**INSTRUCTIONS FOR THE TASK**
Each line of the data should be given again exactly.

Items listed in a dataset
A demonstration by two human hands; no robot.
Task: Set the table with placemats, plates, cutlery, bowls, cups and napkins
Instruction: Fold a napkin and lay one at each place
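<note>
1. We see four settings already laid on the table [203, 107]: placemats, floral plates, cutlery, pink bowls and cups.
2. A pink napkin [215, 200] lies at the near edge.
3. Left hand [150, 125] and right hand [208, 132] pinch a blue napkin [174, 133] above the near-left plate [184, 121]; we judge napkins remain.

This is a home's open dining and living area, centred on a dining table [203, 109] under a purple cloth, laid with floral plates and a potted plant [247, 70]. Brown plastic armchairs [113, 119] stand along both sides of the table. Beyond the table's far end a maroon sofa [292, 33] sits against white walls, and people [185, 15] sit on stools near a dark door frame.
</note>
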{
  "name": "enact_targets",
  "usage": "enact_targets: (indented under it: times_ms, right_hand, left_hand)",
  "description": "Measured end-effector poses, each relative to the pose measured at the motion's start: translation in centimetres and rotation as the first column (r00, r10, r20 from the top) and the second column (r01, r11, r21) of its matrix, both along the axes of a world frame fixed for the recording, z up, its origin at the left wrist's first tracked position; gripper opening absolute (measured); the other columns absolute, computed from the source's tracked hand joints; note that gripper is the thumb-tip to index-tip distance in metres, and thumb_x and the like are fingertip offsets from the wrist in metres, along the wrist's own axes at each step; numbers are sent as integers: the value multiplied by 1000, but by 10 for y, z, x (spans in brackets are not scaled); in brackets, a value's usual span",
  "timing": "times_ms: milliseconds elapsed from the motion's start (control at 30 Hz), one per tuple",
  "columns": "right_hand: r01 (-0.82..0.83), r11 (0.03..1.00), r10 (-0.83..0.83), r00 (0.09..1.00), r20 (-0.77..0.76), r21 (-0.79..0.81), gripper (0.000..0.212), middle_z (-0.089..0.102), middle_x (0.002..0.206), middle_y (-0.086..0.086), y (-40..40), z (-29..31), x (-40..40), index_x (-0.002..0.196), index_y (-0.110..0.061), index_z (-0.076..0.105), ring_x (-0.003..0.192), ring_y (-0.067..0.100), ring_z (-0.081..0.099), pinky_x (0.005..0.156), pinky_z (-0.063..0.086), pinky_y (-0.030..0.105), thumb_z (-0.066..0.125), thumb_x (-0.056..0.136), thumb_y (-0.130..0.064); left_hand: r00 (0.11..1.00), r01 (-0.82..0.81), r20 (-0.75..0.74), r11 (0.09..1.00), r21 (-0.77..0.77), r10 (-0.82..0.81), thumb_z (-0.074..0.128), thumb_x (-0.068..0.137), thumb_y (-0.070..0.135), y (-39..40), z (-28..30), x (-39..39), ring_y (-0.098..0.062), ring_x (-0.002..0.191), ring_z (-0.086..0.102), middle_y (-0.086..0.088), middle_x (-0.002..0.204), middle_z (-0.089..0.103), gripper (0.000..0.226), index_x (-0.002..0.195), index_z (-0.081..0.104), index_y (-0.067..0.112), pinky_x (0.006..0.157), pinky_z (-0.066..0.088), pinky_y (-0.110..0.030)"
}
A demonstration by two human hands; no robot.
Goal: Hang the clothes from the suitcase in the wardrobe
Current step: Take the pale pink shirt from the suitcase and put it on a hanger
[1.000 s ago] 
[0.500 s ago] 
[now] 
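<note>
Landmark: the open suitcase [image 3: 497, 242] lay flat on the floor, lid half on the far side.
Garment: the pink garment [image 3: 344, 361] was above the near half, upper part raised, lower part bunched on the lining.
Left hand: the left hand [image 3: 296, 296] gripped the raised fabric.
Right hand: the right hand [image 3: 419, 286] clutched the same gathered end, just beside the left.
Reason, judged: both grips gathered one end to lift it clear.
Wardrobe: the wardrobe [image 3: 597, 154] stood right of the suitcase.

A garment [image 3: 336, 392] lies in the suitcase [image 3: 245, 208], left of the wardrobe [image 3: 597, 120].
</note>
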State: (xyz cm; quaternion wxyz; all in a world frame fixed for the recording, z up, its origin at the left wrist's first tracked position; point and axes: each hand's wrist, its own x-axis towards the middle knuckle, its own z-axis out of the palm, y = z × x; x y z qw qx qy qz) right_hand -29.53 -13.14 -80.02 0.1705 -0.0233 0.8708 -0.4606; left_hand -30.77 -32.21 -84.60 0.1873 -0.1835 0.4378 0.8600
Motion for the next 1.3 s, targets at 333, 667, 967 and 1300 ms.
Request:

**EXERCISE OUTPUT**
A demonstration by two human hands; no robot.
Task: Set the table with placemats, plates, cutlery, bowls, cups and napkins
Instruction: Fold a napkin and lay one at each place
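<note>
1. We see four settings already laid on the table [203, 107]: placemats, floral plates, cutlery, pink bowls and cups.
2. A pink napkin [215, 200] lies at the near edge.
3. Left hand [150, 125] and right hand [208, 132] pinch a blue napkin [174, 133] above the near-left plate [184, 121]; we judge napkins remain.

This is a home's open dining and living area, centred on a dining table [203, 109] under a purple cloth, laid with floral plates and a potted plant [247, 70]. Brown plastic armchairs [113, 119] stand along both sides of the table. Beyond the table's far end a maroon sofa [292, 33] sits against white walls, and people [185, 15] sit on stools near a dark door frame.
</note>
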{
  "name": "enact_targets",
  "usage": "enact_targets: (indented under it: times_ms, right_hand, left_hand)",
  "description": "Measured end-effector poses, each relative to the pose measured at the motion's start: translation in centimetres and rotation as the first column (r00, r10, r20 from the top) and the second column (r01, r11, r21) of its matrix, both along the axes of a world frame fixed for the recording, z up, its origin at the left wrist's first tracked position; gripper opening absolute (measured); the other columns absolute, computed from the source's tracked hand joints; note that gripper is the thumb-tip to index-tip distance in metres, and thumb_x and the like are fingertip offsets from the wrist in metres, along the wrist's own axes at each step; numbers are sent as integers: the value multiplied by 1000, but by 10 for y, z, x (spans in brackets are not scaled); in brackets, a value's usual span",
  "timing": "times_ms: milliseconds elapsed from the motion's start (control at 30 Hz), one per tuple",
  "columns": "right_hand: r01 (-0.82..0.83), r11 (0.03..1.00), r10 (-0.83..0.83), r00 (0.09..1.00), r20 (-0.77..0.76), r21 (-0.79..0.81), gripper (0.000..0.212), middle_z (-0.089..0.102), middle_x (0.002..0.206), middle_y (-0.086..0.086), y (-40..40), z (-29..31), x (-40..40), index_x (-0.002..0.196), index_y (-0.110..0.061), index_z (-0.076..0.105), ring_x (-0.003..0.192), ring_y (-0.067..0.100), ring_z (-0.081..0.099), pinky_x (0.005..0.156), pinky_z (-0.063..0.086), pinky_y (-0.030..0.105), thumb_z (-0.066..0.125), thumb_x (-0.056..0.136), thumb_y (-0.130..0.064); left_hand: r00 (0.11..1.00), r01 (-0.82..0.81), r20 (-0.75..0.74), r11 (0.09..1.00), r21 (-0.77..0.77), r10 (-0.82..0.81), thumb_z (-0.074..0.128), thumb_x (-0.068..0.137), thumb_y (-0.070..0.135), y (-39..40), z (-28..30), x (-39..39), ring_y (-0.098..0.062), ring_x (-0.002..0.191), ring_z (-0.086..0.102), middle_y (-0.086..0.088), middle_x (-0.002..0.204), middle_z (-0.089..0.103), gripper (0.000..0.226), index_x (-0.002..0.195), index_z (-0.081..0.104), index_y (-0.067..0.112), pinky_x (0.006..0.157), pinky_z (-0.066..0.088), pinky_y (-0.110..0.030)"
}
A demonstration by two human hands; no robot.
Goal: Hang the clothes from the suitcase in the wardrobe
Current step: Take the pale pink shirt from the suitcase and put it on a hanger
[1.000 s ago] 
[0.500 s ago] 
[now] 
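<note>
Landmark: the open suitcase [image 3: 497, 242] lay flat on the floor, lid half on the far side.
Garment: the pink garment [image 3: 344, 361] was above the near half, upper part raised, lower part bunched on the lining.
Left hand: the left hand [image 3: 296, 296] gripped the raised fabric.
Right hand: the right hand [image 3: 419, 286] clutched the same gathered end, just beside the left.
Reason, judged: both grips gathered one end to lift it clear.
Wardrobe: the wardrobe [image 3: 597, 154] stood right of the suitcase.

A garment [image 3: 336, 392] lies in the suitcase [image 3: 245, 208], left of the wardrobe [image 3: 597, 120].
</note>
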State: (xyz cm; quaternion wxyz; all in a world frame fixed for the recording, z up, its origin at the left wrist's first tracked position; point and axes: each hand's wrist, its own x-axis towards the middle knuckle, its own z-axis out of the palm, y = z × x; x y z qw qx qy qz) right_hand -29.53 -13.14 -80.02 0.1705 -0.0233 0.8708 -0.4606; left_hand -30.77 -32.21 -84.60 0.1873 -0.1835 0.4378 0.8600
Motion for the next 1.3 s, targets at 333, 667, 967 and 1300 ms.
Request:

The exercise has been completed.